> **Source data**:
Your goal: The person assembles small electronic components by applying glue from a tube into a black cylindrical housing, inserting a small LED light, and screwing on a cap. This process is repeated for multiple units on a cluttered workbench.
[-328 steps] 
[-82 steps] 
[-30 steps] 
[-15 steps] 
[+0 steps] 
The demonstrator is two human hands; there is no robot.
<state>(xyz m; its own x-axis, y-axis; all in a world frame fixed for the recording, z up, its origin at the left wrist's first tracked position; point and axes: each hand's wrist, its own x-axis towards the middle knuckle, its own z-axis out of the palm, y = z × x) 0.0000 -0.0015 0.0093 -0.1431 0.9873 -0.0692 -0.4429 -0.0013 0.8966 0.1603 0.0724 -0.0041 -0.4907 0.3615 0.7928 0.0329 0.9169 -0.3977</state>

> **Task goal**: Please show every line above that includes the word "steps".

> **Response**:
[-328 steps] 
[-82 steps] 
[-30 steps] 
[-15 steps] 
[+0 steps] 

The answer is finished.